Oui, le monde est en train de changer de base, l'unipolarité cède face à la poussée du multilatéralisme.
C'est le réveil des peuples jadis colonisés avec, en tête, la République Populaire de Chine qui est sortie d'un siècle d'humiliation que lui avaient infligée des puissances prédatrices comme le Japon, l'Angleterre, l'Allemagne, le Portugal, la Russie tsariste, la France, les États-Unis, etc.
La fin de ces moments de ténèbres a été signifiée au monde entier quand, le 1er octobre 1949, du haut de la tribune de la Porte de la Paix Céleste (Tian'anmen) le Président Mao Zedong a déclaré que la Chine était à nouveau et pour toujours debout, pendant la célébration de la victoire sur le Guomindang et les forces impérialistes.
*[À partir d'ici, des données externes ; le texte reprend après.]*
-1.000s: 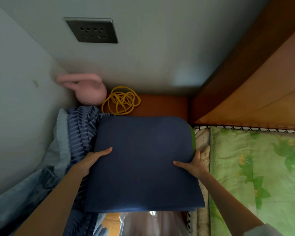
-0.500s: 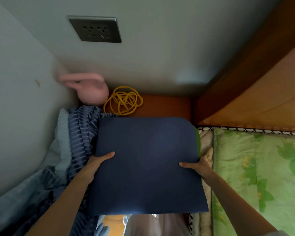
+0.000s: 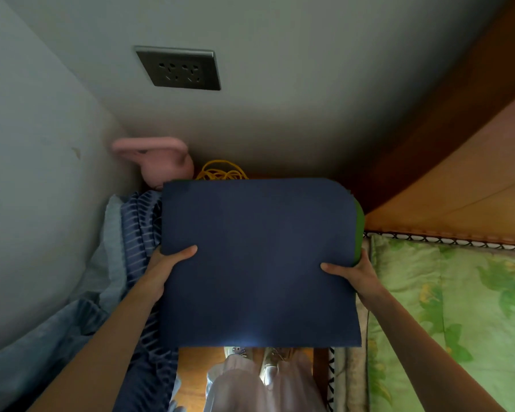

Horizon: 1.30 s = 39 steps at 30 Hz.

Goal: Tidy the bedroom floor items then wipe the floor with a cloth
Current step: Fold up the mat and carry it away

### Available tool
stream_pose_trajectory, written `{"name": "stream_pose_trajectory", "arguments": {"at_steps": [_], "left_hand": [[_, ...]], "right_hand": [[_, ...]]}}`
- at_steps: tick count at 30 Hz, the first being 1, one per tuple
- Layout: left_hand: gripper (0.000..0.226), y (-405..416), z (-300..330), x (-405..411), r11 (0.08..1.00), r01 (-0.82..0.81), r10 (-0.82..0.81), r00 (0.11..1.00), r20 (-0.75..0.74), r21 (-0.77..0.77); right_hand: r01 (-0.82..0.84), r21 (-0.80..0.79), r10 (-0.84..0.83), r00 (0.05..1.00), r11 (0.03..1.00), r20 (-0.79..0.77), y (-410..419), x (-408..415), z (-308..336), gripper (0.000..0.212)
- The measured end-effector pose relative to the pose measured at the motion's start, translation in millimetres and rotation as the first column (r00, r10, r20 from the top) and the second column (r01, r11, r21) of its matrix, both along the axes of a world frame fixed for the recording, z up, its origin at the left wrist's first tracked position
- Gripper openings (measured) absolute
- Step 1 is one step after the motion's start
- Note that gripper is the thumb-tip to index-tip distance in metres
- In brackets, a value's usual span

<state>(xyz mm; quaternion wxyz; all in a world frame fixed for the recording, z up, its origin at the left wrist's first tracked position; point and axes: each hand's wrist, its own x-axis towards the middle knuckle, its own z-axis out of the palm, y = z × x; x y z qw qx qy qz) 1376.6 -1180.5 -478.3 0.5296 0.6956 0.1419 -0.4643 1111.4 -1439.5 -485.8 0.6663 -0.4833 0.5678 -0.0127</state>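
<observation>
Hands hold a big dark blue folded mat (image 3: 259, 260) with a green edge, up above the wooden floor (image 3: 191, 373). The left hand (image 3: 164, 263) is clamped on its left side, thumb on top. The right hand (image 3: 354, 272) is clamped on its right side. A pink kettlebell (image 3: 158, 162) and yellow coiled rope (image 3: 220, 171) are seen behind it, by the wall.

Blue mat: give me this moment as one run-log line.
blue mat: folded, held up over floor | left hand: grips left edge | right hand: grips right edge | pink kettlebell, yellow cord: on floor in corner
</observation>
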Motion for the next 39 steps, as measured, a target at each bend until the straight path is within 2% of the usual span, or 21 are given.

Ce fut l'épilogue d'une guerre populaire prolongée intense de 22 ans (1927-1949) avec comme fer de lance l'alliance des ouvriers et des paysans sous le leadership d'un Parti communiste dirigé par des stratèges politiques et militaires hors pair. Ces derniers ont eu la vision d'unir l'essentiel du peuple en forgeant une large et solide alliance patriotique avec les autres partis et forces démocratiques, des plus petits aux plus significatifs. Cela leur a permis d'isoler les forces réactionnaires apatrides. Toutefois le tribut payé a été lourd avec 21 millions de martyrs et des destructions d'infrastructures massives. Il est clair, comme l'a si bien dit le Président Mao, que « la révolution n'est pas un dîner de gala ».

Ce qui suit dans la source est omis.